Clear advantage of the Thinking mode: Qwen3-VL-2B-Thinking (44.4%) even outperforms Qwen2.5-VL-32B-Instruct (48.0%), demonstrating that a smaller model with reasoning training can surpass a larger model with standard fine-tuning on tasks requiring complex reasoning.

Limitations & Future Work¶

Limited data sources: Only images from COCO and OpenImages v7 are used, limiting scene diversity. More complex real-world scenarios (e.g., dense urban street scenes, industrial inspection) are not covered, and generalizability remains to be validated.
SoM dependency affects fairness: GPT-4o and Claude are evaluated using Set-of-Marks (SoM) + Semantic-SAM, while open-source models directly output coordinates. SoM converts localization into a selection problem, making the two evaluation paradigms not fully comparable and potentially overestimating the reasoning capability of SoM-based models.
LLM expression generation ceiling: The 18.7% acceptance rate means 81.3% of LLM-generated expressions are discarded, and retained samples may be biased toward simpler scenes that LLMs can correctly interpret, introducing potential selection bias.
Absence of segmentation-level evaluation: Ref-Adv evaluates only bounding-box-level localization (IoU), without extension to referring expression segmentation (RES), where pixel-level grounding imposes even higher demands on precise understanding.
No coverage of video or 3D scenes: REC is equally important in video understanding and 3D scene localization; evaluation on static images alone is insufficient to comprehensively measure models' reasoning capabilities.
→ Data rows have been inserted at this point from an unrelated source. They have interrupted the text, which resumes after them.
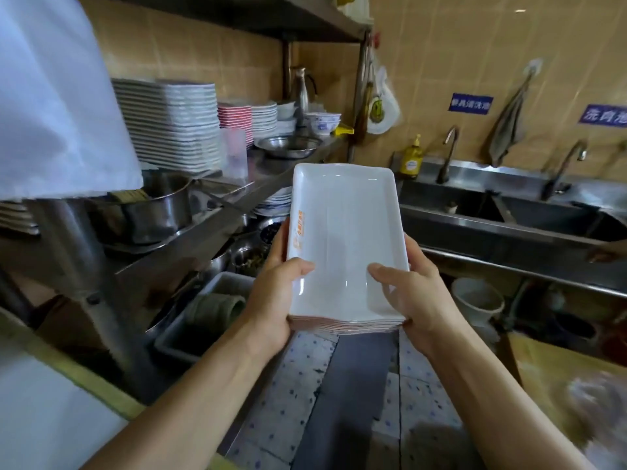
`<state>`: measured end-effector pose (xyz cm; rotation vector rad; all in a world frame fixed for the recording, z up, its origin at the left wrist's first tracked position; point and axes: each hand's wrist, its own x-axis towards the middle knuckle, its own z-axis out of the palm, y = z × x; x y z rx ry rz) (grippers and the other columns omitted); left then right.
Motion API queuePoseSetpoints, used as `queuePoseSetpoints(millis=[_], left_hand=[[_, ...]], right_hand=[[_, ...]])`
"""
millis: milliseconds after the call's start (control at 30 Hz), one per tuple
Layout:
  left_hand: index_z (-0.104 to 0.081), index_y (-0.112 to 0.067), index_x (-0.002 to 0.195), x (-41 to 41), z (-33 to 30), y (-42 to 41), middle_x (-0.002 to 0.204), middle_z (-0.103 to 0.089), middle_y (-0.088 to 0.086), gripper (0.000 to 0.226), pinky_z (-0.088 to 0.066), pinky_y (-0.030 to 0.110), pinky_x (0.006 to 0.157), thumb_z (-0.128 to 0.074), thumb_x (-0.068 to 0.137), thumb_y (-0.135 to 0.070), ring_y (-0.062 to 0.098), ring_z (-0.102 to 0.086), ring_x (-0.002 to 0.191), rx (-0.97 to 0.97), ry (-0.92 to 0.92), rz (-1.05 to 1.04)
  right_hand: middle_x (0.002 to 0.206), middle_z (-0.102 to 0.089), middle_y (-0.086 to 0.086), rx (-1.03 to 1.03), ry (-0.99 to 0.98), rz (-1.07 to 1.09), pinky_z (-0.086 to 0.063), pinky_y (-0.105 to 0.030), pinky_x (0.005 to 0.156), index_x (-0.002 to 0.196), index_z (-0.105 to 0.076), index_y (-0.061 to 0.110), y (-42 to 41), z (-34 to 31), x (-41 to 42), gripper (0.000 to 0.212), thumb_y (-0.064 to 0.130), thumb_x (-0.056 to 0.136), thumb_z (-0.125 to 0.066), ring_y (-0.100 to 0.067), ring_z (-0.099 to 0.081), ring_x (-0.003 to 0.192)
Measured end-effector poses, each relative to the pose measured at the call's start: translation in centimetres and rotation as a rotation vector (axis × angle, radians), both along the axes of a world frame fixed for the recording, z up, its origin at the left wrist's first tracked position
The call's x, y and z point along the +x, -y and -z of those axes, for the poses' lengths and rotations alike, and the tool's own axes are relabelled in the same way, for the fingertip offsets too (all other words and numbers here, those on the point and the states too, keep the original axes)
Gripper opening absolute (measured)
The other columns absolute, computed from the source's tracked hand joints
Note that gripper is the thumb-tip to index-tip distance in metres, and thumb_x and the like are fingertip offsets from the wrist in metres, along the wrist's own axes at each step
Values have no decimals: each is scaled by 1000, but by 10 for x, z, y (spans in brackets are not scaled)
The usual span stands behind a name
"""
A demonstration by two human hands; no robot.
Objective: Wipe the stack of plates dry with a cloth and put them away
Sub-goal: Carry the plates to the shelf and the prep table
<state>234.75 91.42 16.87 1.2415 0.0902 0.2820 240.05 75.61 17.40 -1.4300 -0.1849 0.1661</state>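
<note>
Plates [342, 232] stacked, gripped by left hand [271, 300] and right hand [417, 293] over floor.

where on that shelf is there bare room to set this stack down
Little shows. The one bare patch of the middle shelf lies in front of the steel basin and clear container, above the plates held by the left hand and right hand. Behind stand the tall plate stack and bowls.
</note>
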Motion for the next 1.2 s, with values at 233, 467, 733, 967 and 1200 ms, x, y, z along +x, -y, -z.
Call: queuePoseSetpoints(millis=[233,467,733,967,1200], left_hand=[[-51,-40,129,101,-13,-37,106,-71,-4,72,-53,31,68,-54,62,-15,23,-67,96,34,-31,-72],[-57,-46,117,187,-20,-62,99,-73,-5,60,-54,31,64,-55,66,-15,19,-70,86,56,-38,-214],[-50,-37,127,304,-31,-70,93,-74,-9,60,-53,23,54,-43,85,5,12,-71,77,23,-3,-444],[-51,-33,128,390,-52,-83,112,-69,1,62,-54,35,77,-42,83,9,23,-66,97,-26,19,-627],[-51,-29,131,441,-70,-131,112,-69,3,62,-50,39,83,-42,82,8,27,-63,102,4,38,-755]], right_hand=[[112,-59,9,-14,-10,-83,-55,-41,82,127,-46,45,-41,-14,109,62,1,86,-60,-21,-57,106],[92,-68,15,3,5,-239,-59,-42,74,116,-53,46,-72,-16,214,58,-1,83,-60,-22,-68,89],[105,-71,-2,66,16,-485,-56,-52,79,130,-52,32,-105,-27,359,60,-7,83,-56,-31,-69,90],[113,-67,-15,102,-47,-621,-48,-54,93,131,-53,20,-144,-52,460,59,-12,82,-50,-40,-64,102],[111,-68,-15,135,-23,-733,-54,-42,79,128,-54,15,-197,-78,517,57,-16,81,-47,-33,-66,92]])
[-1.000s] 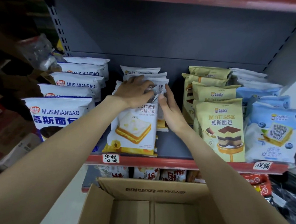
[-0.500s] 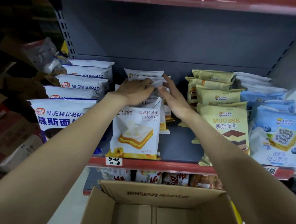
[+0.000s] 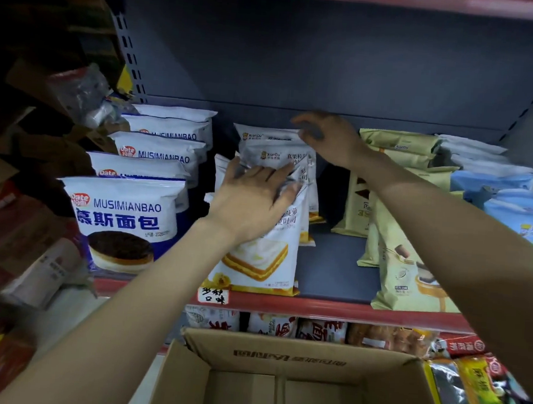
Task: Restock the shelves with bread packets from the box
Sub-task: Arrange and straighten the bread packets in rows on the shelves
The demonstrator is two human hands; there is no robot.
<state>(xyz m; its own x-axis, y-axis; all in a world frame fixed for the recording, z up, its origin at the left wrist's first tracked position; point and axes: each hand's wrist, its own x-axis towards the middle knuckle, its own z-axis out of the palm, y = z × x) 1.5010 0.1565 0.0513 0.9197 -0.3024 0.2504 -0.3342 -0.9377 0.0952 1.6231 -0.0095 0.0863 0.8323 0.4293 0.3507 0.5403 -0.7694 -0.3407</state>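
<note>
Pressing flat on the toast packets (image 3: 260,242), left hand (image 3: 252,201) (fingers straight); right hand (image 3: 329,138) hovers loosely spread

**Clutter around the edges**

Left side's a dark pile of cardboard (image 3: 15,165) with a crumpled plastic bag (image 3: 80,91) stuck on top. A handwritten tag (image 3: 214,295) sits on the red rail. Bottom right has a yellow snack pack (image 3: 479,393) beside a dark one (image 3: 444,394).
</note>
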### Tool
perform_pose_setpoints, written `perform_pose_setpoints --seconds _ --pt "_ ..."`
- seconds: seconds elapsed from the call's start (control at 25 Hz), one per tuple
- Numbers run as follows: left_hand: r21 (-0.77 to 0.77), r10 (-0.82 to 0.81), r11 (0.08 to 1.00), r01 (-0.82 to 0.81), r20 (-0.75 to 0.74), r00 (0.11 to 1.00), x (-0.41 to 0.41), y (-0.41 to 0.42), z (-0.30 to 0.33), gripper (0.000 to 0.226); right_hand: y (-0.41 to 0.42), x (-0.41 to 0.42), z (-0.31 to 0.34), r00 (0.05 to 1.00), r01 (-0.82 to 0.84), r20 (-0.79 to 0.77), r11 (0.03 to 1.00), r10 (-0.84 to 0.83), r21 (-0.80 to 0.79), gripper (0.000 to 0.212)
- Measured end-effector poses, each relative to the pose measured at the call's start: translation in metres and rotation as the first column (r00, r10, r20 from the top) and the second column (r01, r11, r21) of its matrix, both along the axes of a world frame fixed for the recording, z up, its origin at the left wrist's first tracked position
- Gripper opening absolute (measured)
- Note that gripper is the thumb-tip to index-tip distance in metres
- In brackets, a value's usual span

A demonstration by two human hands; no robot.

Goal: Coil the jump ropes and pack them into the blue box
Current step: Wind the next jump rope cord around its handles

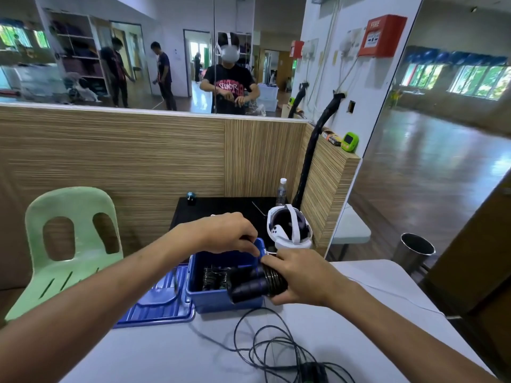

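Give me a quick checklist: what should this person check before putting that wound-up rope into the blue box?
1. Bundle held firmly: ok. The right hand grips the coiled jump rope around its handles.
2. Loose end secured: cannot tell. The left hand pinches something small and white at the bundle's top; whether it is tied is unclear.
3. Box open: ok. The blue box has no lid on; the blue lid lies flat beside it.
4. Room inside: cannot tell. Coiled ropes already lie in it, and the bundle hides part of the inside.
5. More rope to coil: not ok. A loose rope lies uncoiled on the table.
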State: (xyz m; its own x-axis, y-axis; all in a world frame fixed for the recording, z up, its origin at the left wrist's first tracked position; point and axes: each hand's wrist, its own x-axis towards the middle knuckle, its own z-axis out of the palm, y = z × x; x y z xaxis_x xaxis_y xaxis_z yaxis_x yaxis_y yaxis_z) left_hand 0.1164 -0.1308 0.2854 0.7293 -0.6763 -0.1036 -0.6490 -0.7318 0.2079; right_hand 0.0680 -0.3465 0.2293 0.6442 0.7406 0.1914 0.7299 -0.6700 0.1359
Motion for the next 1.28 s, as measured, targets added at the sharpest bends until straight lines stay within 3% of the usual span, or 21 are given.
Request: perform_pose_setpoints --seconds 0.16,0.28,0.44,0.6,0.68,0.8,0.92,0.96,1.04,1.12,1.28 --pt "0.070 0.112 0.988 -0.135 0.264 0.958 -0.017 -0.020 0.009 0.031 0.019 0.007 0.001 0.968 0.244 0.042 0.968 -0.246 0.052 0.065" --pt "0.109 0.159 0.961 -0.256 0.541 0.826 -0.025 -0.023 0.015 0.028 0.027 0.021 0.018 0.934 0.342 0.054 0.928 -0.353 0.148 0.059" --pt "-0.076 0.275 0.954 -0.292 0.615 0.739 -0.034 -0.019 0.016 0.009 0.042 0.037 0.037 0.908 0.395 0.060 0.894 -0.415 0.212 0.056" --pt "-0.277 0.391 0.920 -0.277 0.630 0.671 -0.043 -0.021 0.004 0.057 0.048 0.054 0.049 0.875 0.439 0.069 0.844 -0.480 0.308 0.056" --pt "-0.318 0.441 0.897 -0.307 0.611 0.657 -0.049 -0.025 -0.006 0.067 0.048 0.059 0.050 0.871 0.440 0.063 0.829 -0.488 0.344 0.057" --pt "-0.462 0.523 0.840 -0.284 0.550 0.652 -0.050 -0.025 -0.021 0.073 0.052 0.058 0.050 0.866 0.445 0.063 0.822 -0.496 0.356 0.074" --pt "-0.604 0.582 0.752 -0.262 0.423 0.694 -0.057 -0.028 -0.029 0.053 0.056 0.055 0.045 0.870 0.447 0.053 0.830 -0.490 0.335 0.077" --pt "-0.688 0.602 0.677 -0.260 0.316 0.733 -0.061 -0.029 -0.029 0.039 0.054 0.055 0.044 0.872 0.450 0.030 0.822 -0.489 0.348 0.075" --pt "-0.852 0.652 0.437 -0.289 0.078 0.755 -0.061 -0.025 -0.032 0.011 0.048 0.054 0.047 0.875 0.453 -0.042 0.785 -0.482 0.423 0.072" --pt "-0.874 0.610 0.243 -0.420 -0.199 0.767 -0.061 -0.020 -0.039 0.018 0.040 0.055 0.049 0.875 0.449 -0.045 0.775 -0.481 0.445 0.074" --pt "-0.837 0.455 0.172 -0.519 -0.399 0.796 -0.073 -0.020 -0.030 0.026 0.035 0.058 0.038 0.865 0.468 -0.001 0.808 -0.501 0.357 0.071"
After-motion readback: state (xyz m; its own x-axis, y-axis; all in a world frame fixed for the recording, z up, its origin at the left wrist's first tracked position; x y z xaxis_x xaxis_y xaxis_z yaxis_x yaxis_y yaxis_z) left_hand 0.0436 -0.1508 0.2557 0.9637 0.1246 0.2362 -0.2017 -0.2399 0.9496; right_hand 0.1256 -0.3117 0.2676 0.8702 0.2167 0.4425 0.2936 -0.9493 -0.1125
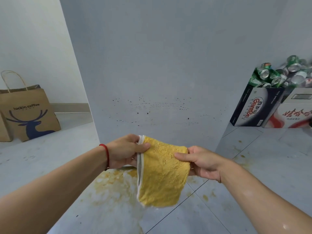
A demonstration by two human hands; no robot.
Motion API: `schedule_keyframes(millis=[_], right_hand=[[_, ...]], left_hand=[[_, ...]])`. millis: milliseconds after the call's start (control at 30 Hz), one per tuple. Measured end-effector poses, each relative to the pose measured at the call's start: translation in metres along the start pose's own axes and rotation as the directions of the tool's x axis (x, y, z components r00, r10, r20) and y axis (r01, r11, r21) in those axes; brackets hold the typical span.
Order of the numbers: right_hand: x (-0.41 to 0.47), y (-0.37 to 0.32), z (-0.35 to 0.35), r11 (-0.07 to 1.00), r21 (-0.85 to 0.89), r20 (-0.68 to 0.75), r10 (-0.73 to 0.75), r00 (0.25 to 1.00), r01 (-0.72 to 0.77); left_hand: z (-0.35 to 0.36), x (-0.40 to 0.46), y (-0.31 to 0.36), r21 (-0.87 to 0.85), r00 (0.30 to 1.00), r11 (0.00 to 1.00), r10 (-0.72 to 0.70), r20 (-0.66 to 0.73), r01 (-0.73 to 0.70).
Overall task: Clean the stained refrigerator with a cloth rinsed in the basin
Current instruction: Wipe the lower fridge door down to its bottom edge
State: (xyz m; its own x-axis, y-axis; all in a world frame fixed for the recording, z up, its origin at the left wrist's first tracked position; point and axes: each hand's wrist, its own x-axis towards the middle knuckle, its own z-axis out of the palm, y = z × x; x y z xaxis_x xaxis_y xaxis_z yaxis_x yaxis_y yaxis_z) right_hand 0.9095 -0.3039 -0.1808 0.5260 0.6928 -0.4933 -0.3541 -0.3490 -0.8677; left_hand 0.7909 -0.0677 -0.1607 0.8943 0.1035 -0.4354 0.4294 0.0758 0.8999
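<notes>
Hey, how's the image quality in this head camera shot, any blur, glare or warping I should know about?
Head view: lighting is soft and even, without hard shadows; wide-angle warping makes the refrigerator edges lean and splay; the cans at the right edge look smeared; small glints show on the wet right forearm; the yellow cloth, pinched by the left hand and right hand, and the dark specks are sharp.

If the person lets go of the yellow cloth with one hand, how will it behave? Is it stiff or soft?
The yellow cloth is probably floppy: it sags and folds below the left hand and right hand, which pinch its top corners. Released on one side, it would likely hang limp from the other hand. Its fluffy pile suggests an easy, non-slippery grip.
</notes>
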Motion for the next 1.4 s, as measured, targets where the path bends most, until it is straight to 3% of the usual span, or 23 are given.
schedule_keyframes(millis=[133, 233, 267, 300, 367, 433, 533, 600, 633, 700, 733, 800, 867, 933, 1000, 1100, 1167, 1267, 1333, 1400], right_hand=[[0.013, -0.001, 0.013, 0.983, -0.177, -0.27, -0.092, 0.958, 0.045], [0.016, -0.003, 0.013, 0.943, -0.268, -0.304, -0.275, 0.912, 0.196], [0.014, -0.004, 0.011, 0.925, -0.306, -0.263, -0.311, 0.913, 0.227], [0.013, -0.006, 0.009, 0.905, -0.353, -0.208, -0.324, 0.923, 0.238], [0.011, -0.008, 0.008, 0.818, -0.53, -0.141, -0.346, 0.928, 0.225], [0.012, -0.01, 0.012, 0.677, -0.713, -0.152, -0.404, 0.902, 0.183], [0.01, -0.02, 0.019, 0.542, -0.83, -0.186, -0.494, 0.849, 0.134], [0.006, -0.028, 0.015, 0.504, -0.857, -0.179, -0.479, 0.859, 0.103], [0.004, -0.031, 0.012, 0.532, -0.837, -0.154, -0.455, 0.877, 0.129], [0.003, -0.032, 0.007, 0.738, -0.639, -0.132, -0.382, 0.915, 0.216], [0.003, -0.032, 0.006, 0.835, -0.491, -0.136, -0.356, 0.925, 0.249], [0.006, -0.031, 0.009, 0.934, -0.178, -0.173, -0.34, 0.924, 0.311], [0.012, -0.025, 0.015, 0.922, 0.183, -0.204, -0.303, 0.931, 0.341], [0.017, -0.012, 0.027, 0.808, 0.512, -0.178, -0.234, 0.956, 0.292], [0.019, 0.001, 0.047, 0.723, 0.671, -0.049, -0.179, 0.983, 0.166], [0.014, 0.003, 0.074, 0.666, 0.745, 0.138, -0.193, 0.972, 0.027], [0.013, -0.007, 0.08, 0.689, 0.72, 0.076, -0.196, 0.978, 0.082], [0.015, -0.024, 0.089, 0.772, 0.6, -0.09, -0.193, 0.977, 0.208], [0.014, -0.036, 0.092, 0.809, 0.507, -0.171, -0.243, 0.955, 0.297], [0.011, -0.049, 0.1, 0.842, 0.356, -0.219, -0.347, 0.912, 0.406]], left_hand=[[0.009, 0.006, -0.004, 0.105, 0.959, 0.994, 0.014, -0.282, 0.016], [0.001, 0.007, -0.004, 0.033, 0.954, 0.996, 0.085, -0.287, -0.079], [-0.001, 0.005, -0.003, 0.119, 0.961, 0.987, 0.133, -0.244, -0.107], [-0.001, 0.004, -0.004, 0.295, 0.96, 0.946, 0.195, -0.201, -0.131], [0.0, 0.004, -0.006, 0.705, 0.927, 0.701, 0.329, -0.181, -0.111], [0.006, 0.008, -0.008, 0.87, 0.863, 0.481, 0.48, -0.16, -0.106], [0.009, 0.012, -0.007, 0.903, 0.837, 0.421, 0.523, -0.162, -0.088], [0.005, 0.012, 0.0, 0.849, 0.852, 0.524, 0.475, -0.221, -0.072], [0.003, 0.011, 0.005, 0.767, 0.864, 0.637, 0.425, -0.268, -0.076], [0.0, 0.003, 0.016, 0.412, 0.919, 0.903, 0.261, -0.295, -0.124], [0.0, 0.001, 0.018, 0.217, 0.948, 0.966, 0.196, -0.25, -0.142], [0.003, -0.001, 0.018, -0.009, 0.969, 0.988, 0.148, -0.196, -0.153], [0.005, 0.002, 0.018, -0.084, 0.964, 0.979, 0.167, -0.205, -0.187], [0.008, 0.003, 0.021, -0.108, 0.958, 0.966, 0.212, -0.191, -0.235], [0.008, 0.003, 0.023, -0.105, 0.954, 0.958, 0.247, -0.167, -0.267], [0.002, 0.006, 0.02, 0.169, 0.904, 0.947, 0.314, -0.289, -0.274], [-0.005, 0.004, 0.024, 0.336, 0.841, 0.914, 0.359, -0.405, -0.229], [-0.016, -0.006, 0.035, 0.431, 0.765, 0.877, 0.423, -0.486, -0.211], [-0.025, -0.012, 0.043, 0.523, 0.643, 0.827, 0.518, -0.564, -0.207], [-0.042, -0.022, 0.052, 0.52, 0.462, 0.813, 0.579, -0.672, -0.262]])
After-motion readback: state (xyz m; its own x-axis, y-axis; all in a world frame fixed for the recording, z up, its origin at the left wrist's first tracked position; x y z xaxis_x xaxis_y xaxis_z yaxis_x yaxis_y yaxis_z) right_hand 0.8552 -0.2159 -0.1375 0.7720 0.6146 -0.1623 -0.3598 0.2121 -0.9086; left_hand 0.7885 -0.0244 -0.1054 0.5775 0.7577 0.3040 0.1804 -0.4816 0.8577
vs. RefCOCO(+/g): Classical benchmarks feature short expressions, sparse distractors, and permissive shortcuts; Ref-Adv systematically strengthens every dimension. RefCOCO nonetheless retains value for assessing models' basic grounding capability.
vs. Cops-Ref / FineCops-Ref: These benchmarks also introduce compositional reasoning and distractors, but generate expressions using fixed GQA scene graph templates, yielding lower naturalness compared to Ref-Adv's LLM + human pipeline.
vs. HC-RefLoCo / Ref-L4: These works push toward longer and more natural expressions but do not fundamentally address grounding shortcuts introduced by descriptor redundancy. HC-RefLoCo's average length of 90+ words actually introduces more shortcuts.
Relationship to VQA/reasoning benchmarks: Ref-Adv's design philosophy — eliminating shortcuts and enforcing reasoning — parallels adversarial benchmarks in VQA (e.g., VQA-CP, Winoground), and can be regarded as an adversarial benchmark for the REC domain.

Rating¶

Novelty: ⭐⭐⭐⭐ The benchmark construction methodology (hard distractors + minimally sufficient expressions + triple verification) demonstrates systematic innovation, though the core idea represents an engineering solution to a known problem.
Experimental Thoroughness: ⭐⭐⭐⭐⭐ Evaluation covers 13 models, three ablation tests, multiple IoU thresholds, distractor-count-stratified analysis, CoT comparisons, and scaling experiments — extremely comprehensive.
Writing Quality: ⭐⭐⭐⭐ The problem statement is clear and the ablation design is elegant, though the paper is somewhat lengthy and certain analyses could be more concise.
Value: ⭐⭐⭐⭐ Significant reference value for the MLLM community; exposes the false prosperity behind saturated RefCOCO scores and advances more realistic evaluation standards.